Quién sabe si el insólito golpe parlamentario que ha dejado al PP fuera de juego y al país con la boca abierta, pudiera tener, de rebote, un efecto democratizador: el de resaltar el papel del Senado, esa Cámara Alta y hasta la fecha inútil, en la que los conservadores cuentan con mayoría absoluta y, en consecuencia, en la que reside la capacidad de discrepar de las decisiones del Congreso. De eso se habla con pasión en el mentidero político desde que se lanzó la idea de un posible rechazo del leonino acuerdo alcanzado en última instancia con el PNV para aprobar la ley de Presupuestos, es decir, para frenar, al menos de momento, el enésimo mangazo de los soberanistas vascos, estimado alrededor de los 500 millones de euros. ¿Puede (o debe) la mayoría conservadora en el Senado corregir sus propios Presupuestos para impedir a los trileros arramblar con el collar además de llevarse perro?

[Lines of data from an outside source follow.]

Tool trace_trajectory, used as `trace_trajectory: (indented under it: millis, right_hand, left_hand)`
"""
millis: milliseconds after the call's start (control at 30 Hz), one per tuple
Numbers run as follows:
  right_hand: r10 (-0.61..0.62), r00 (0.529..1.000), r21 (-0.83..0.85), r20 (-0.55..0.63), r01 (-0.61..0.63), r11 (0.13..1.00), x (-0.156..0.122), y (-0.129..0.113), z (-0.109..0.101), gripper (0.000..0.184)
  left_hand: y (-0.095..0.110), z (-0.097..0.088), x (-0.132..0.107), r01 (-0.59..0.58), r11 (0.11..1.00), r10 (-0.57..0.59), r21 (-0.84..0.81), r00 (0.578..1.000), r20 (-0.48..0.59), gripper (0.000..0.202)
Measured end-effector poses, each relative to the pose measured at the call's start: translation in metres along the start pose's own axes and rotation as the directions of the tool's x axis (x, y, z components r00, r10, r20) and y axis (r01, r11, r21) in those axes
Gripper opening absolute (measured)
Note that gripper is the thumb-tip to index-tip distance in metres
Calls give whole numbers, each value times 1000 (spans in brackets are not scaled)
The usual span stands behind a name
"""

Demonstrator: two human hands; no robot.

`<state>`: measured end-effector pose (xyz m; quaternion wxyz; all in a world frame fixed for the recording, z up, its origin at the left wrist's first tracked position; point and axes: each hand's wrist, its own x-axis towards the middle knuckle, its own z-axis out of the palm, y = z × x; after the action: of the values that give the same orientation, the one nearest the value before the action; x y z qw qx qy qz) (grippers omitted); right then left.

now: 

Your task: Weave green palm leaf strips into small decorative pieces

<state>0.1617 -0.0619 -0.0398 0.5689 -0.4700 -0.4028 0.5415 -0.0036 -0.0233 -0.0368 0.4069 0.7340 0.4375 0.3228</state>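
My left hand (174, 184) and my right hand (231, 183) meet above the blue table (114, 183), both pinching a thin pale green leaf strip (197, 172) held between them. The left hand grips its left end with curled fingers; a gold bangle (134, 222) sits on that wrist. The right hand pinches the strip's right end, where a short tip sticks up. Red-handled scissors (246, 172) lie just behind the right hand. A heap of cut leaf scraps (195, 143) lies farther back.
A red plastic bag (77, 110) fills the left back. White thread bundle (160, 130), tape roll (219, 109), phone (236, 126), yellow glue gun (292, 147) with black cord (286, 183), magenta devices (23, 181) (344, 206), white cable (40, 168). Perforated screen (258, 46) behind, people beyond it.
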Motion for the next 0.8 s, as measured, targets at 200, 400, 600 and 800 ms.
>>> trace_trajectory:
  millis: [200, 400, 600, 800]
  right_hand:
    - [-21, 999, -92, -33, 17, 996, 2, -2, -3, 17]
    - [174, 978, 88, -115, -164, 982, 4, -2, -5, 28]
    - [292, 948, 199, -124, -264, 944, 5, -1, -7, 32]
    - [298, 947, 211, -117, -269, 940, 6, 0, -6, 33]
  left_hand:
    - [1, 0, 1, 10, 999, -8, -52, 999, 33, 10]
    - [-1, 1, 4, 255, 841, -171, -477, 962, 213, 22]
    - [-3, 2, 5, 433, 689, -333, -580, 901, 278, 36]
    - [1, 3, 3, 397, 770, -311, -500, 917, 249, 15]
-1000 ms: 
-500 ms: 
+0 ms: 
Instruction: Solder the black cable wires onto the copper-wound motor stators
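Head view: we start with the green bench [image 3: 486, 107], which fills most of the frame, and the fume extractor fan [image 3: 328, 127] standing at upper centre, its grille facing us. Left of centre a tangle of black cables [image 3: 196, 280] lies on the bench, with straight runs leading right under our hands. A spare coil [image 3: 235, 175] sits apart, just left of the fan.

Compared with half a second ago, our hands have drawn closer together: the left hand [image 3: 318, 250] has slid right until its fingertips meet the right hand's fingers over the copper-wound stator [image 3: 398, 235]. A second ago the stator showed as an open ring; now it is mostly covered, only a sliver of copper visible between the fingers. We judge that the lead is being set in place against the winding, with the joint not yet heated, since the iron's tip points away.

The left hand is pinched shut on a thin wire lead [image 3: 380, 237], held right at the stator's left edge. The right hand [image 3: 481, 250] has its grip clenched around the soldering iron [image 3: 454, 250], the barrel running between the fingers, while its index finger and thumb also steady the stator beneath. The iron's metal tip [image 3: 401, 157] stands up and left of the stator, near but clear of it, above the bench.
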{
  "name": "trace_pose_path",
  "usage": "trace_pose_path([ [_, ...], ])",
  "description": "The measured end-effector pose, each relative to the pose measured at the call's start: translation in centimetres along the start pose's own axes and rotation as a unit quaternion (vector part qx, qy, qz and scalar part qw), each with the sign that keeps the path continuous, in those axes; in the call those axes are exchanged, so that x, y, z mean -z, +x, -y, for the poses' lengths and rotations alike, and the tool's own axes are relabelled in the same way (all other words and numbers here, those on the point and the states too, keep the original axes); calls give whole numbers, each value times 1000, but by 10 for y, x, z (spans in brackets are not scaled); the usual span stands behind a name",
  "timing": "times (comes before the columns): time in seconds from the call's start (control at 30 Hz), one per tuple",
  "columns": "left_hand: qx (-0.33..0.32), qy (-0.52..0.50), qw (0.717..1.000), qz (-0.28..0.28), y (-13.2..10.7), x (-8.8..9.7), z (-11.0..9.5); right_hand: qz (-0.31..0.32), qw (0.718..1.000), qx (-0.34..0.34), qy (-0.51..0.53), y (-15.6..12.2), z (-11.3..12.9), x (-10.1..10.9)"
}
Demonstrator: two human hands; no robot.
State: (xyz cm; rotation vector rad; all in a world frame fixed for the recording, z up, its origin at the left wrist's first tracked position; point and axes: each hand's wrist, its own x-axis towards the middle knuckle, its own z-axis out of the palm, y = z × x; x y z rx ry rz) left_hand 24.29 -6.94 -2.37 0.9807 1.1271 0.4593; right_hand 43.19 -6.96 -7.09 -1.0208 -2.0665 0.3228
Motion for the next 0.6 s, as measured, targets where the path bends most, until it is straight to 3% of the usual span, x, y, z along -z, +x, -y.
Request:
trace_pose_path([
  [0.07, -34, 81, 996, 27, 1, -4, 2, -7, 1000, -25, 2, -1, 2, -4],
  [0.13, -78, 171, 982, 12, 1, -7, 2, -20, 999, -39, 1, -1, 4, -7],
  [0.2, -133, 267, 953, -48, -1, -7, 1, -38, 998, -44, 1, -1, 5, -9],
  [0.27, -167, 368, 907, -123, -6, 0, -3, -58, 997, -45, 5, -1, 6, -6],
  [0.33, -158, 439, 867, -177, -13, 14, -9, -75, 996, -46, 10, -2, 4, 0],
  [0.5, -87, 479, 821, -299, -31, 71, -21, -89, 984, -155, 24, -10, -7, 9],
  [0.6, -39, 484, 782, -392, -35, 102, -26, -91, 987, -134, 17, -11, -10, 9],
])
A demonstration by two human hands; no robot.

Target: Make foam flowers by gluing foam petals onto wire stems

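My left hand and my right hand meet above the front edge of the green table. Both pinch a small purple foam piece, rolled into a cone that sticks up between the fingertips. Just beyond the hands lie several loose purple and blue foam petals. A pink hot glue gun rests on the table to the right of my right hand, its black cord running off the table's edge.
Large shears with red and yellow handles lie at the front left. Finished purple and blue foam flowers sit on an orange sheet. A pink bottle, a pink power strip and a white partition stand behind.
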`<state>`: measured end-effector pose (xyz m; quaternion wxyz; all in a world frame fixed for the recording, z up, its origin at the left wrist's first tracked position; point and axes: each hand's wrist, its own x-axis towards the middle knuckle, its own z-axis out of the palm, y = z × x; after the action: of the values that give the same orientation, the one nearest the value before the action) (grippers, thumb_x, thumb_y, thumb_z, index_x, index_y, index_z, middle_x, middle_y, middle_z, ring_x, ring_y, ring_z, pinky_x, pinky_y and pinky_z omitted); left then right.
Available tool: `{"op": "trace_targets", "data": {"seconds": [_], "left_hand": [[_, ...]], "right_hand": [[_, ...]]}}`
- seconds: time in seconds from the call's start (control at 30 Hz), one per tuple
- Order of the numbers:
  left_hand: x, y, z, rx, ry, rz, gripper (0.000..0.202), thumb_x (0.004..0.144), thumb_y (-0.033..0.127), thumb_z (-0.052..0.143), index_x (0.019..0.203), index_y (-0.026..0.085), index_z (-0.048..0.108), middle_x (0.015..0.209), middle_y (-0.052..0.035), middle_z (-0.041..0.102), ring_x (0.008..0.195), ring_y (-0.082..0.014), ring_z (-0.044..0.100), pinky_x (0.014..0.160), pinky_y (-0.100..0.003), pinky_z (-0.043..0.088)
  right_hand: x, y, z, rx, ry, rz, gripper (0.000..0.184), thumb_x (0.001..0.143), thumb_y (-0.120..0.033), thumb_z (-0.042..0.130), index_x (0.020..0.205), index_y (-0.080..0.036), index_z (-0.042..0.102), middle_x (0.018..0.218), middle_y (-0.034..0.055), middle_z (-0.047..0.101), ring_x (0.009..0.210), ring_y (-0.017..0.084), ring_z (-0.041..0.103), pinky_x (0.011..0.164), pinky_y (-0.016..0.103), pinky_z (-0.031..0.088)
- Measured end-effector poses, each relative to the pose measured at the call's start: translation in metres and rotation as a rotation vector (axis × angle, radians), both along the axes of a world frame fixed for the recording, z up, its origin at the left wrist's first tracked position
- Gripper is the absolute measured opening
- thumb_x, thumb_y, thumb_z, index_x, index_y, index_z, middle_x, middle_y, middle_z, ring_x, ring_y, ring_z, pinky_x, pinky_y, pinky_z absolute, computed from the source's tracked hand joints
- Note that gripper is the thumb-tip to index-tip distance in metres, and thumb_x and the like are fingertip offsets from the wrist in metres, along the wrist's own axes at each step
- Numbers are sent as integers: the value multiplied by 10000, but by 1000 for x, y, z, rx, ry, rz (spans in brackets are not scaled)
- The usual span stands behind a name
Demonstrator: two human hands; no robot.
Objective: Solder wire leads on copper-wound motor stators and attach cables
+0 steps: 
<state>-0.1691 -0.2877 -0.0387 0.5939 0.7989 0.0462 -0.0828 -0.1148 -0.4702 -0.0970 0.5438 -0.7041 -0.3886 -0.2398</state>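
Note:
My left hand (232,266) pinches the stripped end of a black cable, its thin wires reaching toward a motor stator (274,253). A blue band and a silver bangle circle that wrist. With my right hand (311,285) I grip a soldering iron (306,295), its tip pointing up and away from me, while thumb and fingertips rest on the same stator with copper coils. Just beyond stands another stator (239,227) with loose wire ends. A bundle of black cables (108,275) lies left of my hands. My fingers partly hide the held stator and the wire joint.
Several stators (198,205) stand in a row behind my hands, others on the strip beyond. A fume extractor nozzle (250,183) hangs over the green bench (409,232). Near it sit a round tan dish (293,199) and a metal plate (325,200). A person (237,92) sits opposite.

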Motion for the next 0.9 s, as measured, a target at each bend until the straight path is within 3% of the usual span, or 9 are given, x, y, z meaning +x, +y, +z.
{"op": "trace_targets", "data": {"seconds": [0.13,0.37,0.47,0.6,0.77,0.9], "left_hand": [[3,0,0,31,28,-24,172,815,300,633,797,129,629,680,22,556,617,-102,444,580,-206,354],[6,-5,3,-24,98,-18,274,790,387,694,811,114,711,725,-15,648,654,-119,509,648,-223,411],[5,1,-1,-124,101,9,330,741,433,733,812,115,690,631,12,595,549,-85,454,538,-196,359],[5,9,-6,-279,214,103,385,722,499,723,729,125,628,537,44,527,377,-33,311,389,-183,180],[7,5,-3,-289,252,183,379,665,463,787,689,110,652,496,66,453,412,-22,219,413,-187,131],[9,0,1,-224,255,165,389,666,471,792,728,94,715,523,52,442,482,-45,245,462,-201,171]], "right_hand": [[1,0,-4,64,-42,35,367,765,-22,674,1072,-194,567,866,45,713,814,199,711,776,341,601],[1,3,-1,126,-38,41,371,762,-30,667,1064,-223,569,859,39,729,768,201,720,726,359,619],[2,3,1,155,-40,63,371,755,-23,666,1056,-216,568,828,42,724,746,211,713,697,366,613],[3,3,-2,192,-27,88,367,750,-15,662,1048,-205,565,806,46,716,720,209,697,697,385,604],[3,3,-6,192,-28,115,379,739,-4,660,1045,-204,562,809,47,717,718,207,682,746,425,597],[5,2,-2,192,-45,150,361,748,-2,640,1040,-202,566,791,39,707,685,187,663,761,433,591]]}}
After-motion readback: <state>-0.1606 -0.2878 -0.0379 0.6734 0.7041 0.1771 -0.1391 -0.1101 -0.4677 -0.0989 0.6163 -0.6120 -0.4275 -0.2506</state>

Tengo que reconocer de entrada que semejante maniobra parlamentaria supondría una contradicción sumamente difícil de explicar y con un pésimo encaje en la lógica del espectador. Pero enseguida debo decir también que la idea de impedir que los romanos y Viriato paguen a dos manos a los sicarios no carece por completo de sentido. Cierto que nuestro extravagante (des)Gobierno podría encontrar el modo de compensar por otra vía a los traidores, pero entonces quedaría demasiado visible el tejemaneje en el que se asienta, y entiendo que ese riesgo electoral, muy probablemente, resultaría prohibitivo. En definitiva, lo que digo es que semejante contrapeso del Senado pudiera alterar las previsiones de gobierno de los galácticos compinchados, en la medida en que, al fin, un Gobierno procedente de la sinrazón democrática no tendría otro remedio, para sostenerse en pie, que tascar el freno a la hora de satisfacer las exigencias de la caterva que lo sostiene, y hasta sería posible que la convocatoria de las imprescindibles elecciones frustrara el insensato proyecto de agotar la legislatura que puede olerse a la legua.

En otras palabras, revisar el acuerdo congresual del chollo vasco será todo lo cuestionable que se quiera, pero también es verdad que, con un Senado realmente fiscalizador, el “Gobierno de los 23” se vería entrillado entre su propia voracidad y la de sus insaciables y peligrosos socios, con lo que aquel dejaría de ser esa Cámara superflua que, aparte de autorizar la aplicación del famoso 155, sólo era célebre hasta ahora por las groserías de Cela y por la bizarra ocurrencia de haberse gastado una millonada en construir, ¡en medio del balneario! una piscina climatizada para sus Señorías. La política puede ser así de retorcida, de acuerdo, pero el que esté libre de pecado que tire la primera piedra.